> Work task
Copy each line in the data below that contains the word "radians".

> Given information

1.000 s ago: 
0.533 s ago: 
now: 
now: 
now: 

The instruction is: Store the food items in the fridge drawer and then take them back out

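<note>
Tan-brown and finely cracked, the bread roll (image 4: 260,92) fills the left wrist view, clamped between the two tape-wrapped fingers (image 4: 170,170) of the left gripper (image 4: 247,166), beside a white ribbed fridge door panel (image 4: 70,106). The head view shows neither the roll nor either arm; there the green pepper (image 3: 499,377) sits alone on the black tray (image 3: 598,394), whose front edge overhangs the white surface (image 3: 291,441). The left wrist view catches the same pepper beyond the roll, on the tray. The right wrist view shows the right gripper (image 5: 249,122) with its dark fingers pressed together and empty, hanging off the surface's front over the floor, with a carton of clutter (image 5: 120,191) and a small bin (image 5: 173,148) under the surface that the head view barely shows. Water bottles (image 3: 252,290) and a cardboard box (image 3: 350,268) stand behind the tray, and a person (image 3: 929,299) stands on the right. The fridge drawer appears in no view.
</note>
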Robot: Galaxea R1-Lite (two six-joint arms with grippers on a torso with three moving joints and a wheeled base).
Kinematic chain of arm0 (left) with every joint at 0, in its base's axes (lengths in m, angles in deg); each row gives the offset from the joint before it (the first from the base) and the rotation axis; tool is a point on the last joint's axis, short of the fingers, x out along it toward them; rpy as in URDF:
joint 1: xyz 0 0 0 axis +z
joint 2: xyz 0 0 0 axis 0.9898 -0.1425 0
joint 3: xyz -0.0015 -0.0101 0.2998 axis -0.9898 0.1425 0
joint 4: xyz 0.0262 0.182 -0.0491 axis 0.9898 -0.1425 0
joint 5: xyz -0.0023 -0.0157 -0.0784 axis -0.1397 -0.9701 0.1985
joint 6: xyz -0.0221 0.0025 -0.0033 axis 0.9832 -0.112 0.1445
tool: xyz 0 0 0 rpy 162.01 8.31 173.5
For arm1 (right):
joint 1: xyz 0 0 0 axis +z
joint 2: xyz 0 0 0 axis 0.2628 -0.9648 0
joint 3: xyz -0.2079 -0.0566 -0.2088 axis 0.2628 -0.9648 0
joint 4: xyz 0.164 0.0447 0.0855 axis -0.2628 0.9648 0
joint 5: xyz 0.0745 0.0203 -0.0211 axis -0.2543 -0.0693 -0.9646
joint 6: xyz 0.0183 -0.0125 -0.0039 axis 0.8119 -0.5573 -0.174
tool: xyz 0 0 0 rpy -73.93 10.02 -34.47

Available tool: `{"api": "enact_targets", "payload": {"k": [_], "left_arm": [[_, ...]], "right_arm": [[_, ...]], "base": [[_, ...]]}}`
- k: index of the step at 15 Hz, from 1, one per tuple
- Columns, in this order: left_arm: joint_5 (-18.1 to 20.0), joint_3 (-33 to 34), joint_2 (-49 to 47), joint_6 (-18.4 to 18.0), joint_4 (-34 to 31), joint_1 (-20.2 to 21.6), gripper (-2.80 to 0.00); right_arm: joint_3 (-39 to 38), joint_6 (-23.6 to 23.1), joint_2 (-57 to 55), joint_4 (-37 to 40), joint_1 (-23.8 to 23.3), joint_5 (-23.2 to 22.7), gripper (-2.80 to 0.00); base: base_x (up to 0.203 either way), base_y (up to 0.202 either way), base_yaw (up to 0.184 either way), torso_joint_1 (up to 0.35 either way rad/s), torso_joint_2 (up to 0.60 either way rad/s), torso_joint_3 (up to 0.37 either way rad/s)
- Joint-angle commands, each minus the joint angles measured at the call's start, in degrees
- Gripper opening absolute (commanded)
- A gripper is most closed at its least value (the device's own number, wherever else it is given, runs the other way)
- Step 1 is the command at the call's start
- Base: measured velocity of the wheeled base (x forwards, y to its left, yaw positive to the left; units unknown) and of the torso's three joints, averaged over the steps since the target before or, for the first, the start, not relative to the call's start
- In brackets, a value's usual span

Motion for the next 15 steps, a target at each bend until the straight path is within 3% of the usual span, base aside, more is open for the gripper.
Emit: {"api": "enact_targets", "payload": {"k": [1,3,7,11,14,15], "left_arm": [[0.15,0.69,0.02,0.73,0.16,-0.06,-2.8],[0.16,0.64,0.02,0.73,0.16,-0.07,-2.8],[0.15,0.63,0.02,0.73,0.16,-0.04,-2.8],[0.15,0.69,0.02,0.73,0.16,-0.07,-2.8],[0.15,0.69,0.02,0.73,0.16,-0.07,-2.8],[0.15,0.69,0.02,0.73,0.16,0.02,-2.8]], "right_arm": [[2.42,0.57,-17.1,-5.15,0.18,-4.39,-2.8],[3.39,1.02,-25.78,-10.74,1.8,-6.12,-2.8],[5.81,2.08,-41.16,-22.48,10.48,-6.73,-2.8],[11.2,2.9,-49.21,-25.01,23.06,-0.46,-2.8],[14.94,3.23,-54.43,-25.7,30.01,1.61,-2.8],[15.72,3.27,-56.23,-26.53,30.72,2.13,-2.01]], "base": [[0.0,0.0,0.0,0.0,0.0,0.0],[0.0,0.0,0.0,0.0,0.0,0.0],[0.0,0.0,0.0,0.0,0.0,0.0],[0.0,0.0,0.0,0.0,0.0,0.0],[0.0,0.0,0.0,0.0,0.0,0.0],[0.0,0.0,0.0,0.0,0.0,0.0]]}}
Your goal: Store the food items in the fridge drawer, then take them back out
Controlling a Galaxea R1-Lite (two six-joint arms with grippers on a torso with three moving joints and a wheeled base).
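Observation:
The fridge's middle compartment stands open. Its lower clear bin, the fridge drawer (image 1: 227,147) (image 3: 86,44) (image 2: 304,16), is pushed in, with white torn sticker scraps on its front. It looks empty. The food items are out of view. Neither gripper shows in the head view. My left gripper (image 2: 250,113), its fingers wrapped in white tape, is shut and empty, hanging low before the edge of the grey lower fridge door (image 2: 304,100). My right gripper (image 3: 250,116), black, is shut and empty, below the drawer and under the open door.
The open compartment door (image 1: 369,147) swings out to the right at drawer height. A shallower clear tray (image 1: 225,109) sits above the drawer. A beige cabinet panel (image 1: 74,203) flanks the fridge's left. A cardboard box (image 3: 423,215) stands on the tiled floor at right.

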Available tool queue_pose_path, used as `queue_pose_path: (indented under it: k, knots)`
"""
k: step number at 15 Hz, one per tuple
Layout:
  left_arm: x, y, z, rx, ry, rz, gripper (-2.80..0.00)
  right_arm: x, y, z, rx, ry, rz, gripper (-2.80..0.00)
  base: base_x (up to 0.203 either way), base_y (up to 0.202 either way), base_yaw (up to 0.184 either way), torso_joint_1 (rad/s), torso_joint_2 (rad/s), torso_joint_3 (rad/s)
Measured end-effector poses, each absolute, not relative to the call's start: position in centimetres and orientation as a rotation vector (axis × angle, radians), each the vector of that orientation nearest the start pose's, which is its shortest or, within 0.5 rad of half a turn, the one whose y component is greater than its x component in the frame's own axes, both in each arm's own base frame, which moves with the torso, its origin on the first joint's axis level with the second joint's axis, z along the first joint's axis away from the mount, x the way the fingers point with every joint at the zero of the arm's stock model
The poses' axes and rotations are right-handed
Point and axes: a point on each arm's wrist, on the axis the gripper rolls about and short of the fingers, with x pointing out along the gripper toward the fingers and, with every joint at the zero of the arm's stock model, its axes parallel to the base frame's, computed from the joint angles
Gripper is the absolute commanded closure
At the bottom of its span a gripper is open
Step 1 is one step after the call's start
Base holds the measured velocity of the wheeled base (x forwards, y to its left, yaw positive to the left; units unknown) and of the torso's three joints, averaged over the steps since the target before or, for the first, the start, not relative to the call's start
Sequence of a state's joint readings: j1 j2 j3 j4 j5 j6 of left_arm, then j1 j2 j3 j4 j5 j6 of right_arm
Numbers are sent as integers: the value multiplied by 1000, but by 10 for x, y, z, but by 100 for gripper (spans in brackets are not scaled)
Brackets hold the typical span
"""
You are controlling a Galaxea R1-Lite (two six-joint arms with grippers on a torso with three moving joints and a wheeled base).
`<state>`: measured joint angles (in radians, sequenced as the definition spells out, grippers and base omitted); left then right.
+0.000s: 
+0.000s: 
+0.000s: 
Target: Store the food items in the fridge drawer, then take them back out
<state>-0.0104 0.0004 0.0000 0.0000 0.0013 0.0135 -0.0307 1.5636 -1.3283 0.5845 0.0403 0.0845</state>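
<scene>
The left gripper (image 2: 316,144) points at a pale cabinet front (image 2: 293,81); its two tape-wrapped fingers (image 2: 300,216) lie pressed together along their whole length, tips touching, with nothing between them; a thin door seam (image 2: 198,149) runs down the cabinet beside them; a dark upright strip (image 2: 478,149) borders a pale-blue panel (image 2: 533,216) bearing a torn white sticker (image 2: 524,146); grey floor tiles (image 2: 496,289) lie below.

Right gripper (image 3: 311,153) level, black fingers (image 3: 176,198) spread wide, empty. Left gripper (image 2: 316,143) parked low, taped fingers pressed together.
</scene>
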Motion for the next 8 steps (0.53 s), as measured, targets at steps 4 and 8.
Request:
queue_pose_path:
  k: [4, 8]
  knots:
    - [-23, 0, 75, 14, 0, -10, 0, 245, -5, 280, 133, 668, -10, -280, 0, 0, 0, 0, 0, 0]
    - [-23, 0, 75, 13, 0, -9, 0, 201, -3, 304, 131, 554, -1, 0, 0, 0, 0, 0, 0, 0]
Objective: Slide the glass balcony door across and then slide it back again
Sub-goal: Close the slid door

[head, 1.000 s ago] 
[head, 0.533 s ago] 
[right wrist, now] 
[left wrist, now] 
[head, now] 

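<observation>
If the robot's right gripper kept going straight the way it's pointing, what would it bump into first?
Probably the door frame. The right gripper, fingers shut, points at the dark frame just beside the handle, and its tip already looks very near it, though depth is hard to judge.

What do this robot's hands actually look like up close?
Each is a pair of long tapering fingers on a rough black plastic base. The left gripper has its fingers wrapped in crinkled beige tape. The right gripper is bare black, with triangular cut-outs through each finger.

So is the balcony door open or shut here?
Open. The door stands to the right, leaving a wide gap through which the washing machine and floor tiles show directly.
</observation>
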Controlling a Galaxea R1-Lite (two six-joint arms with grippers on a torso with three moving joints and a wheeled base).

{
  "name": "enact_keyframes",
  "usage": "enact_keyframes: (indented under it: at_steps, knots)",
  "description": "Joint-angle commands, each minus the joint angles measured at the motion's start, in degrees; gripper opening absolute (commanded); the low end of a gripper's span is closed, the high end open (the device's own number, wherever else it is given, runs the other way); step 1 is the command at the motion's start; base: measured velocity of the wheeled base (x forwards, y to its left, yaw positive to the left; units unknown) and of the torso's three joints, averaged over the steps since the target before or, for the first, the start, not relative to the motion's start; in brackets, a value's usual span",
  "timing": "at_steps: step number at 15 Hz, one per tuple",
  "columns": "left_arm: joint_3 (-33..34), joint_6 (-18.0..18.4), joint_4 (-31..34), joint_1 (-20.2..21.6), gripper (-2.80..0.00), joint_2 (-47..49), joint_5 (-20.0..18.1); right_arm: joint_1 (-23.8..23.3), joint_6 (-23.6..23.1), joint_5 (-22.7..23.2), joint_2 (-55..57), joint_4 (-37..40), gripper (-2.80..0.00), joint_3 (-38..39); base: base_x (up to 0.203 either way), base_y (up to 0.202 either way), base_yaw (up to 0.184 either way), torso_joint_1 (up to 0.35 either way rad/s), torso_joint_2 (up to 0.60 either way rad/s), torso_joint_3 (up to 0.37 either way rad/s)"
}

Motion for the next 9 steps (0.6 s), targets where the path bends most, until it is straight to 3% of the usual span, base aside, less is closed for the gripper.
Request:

> Answer to the exercise
Measured end-effector poses, each absolute, not relative to the call's start: position in centimetres and orientation as a rotation vector (axis × angle, radians), each the vector of that orientation nearest the start pose's, which is its shortest or, within 0.5 rad of half a turn, the one whose y component is greater than its x component in the frame's own axes, both in each arm's own base frame, which moves with the torso, its origin on the first joint's axis level with the second joint's axis, z along the first joint's axis away from the mount, x the way the fingers point with every joint at the zero of the arm's stock model
`<state>`: measured joint angles (in radians, sequenced as the definition spells out, grippers and base omitted); left then right.

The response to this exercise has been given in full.